Each endpoint has an associated class (see :doc:`the API reference <api/nbaspa.data.endpoints>`
for a complete list). Let's focus on :py:class:`nbaspa.data.endpoints.boxscore.BoxScoreTraditional`.
First, we need to initialize the class:

.. code-block:: python

    from nbaspa.data.endpoints import BoxScoreTraditional

    box = BoxScoreTraditional(GameID="0021800001", output_dir="nba-data/2018-19")

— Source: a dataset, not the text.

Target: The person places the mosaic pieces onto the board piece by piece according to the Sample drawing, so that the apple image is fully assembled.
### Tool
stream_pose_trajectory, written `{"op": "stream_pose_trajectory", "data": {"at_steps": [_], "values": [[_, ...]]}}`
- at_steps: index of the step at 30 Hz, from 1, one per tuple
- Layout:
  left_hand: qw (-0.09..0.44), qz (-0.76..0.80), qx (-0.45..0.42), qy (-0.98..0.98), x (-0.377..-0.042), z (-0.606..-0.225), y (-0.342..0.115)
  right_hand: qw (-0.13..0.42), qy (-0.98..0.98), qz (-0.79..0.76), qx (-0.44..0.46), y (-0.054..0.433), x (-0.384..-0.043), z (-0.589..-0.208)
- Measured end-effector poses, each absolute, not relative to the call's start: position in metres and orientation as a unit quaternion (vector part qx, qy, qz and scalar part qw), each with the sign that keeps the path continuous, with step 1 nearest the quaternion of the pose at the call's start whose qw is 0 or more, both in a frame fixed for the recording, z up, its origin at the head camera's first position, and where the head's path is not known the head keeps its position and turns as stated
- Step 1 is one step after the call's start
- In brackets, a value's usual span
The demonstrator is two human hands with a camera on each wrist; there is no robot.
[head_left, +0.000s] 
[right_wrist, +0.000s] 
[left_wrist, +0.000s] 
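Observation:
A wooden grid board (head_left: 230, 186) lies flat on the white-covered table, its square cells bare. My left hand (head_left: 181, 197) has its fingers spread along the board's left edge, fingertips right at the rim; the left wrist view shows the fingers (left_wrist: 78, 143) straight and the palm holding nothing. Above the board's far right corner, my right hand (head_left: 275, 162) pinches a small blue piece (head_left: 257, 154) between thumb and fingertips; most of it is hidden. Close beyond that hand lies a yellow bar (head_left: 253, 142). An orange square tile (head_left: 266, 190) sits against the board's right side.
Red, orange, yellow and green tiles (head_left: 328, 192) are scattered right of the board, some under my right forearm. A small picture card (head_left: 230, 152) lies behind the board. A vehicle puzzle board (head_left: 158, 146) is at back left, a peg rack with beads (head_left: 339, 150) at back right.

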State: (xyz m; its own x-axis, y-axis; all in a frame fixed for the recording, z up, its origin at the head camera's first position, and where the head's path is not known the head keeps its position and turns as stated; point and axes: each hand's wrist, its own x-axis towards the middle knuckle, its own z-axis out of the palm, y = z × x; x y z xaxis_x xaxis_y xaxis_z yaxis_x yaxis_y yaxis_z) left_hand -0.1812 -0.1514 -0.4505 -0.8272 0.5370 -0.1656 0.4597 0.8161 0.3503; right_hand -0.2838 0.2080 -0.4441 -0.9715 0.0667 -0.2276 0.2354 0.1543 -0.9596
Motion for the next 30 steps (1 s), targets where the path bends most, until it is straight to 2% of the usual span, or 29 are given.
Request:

In this call, we're specifying the game identifier and the output directory for the downloaded
data. Then, we can download the data:

.. code-block:: python

    box.get()

You should see a new file, ``nba-data/2018-19/boxscoretraditionalv2/data_0021800001.json``. To
preview the data, you can choose a dataset from ``box.datasets`` and then select a
dataset type:

.. code-block:: python

    df = box.get_data("PlayerStats")

and that's it!

++++++++++++++
Multiple calls
++++++++++++++

Calling an individual endpoint for every game in a season is... tiring. So, we made a factory
class that will loop through multiple calls. First, define your list of calls.

.. code-block:: python

    calls = [
        ("BoxScoreTraditional", {"GameID": "0021800001"}),
        ("BoxScoreTraditional", {"GameID": "0021800002"})
    ]

Next, initialize :py:class:`nbaspa.data.factory.NBADataFactory` and download the data:

.. code-block:: python

    from nbaspa.data.factory import NBADataFactory

    factory = NBADataFactory(calls=calls, output_dir="nba-data/2018-19")
    factory.get()

.. important::

    We use `ratelimit <https://github.com/tomasbasham/ratelimit>`_ to prevent overloading the
    NBA API. The ratelimiting is **very** conservative and limits to 1 call every minute.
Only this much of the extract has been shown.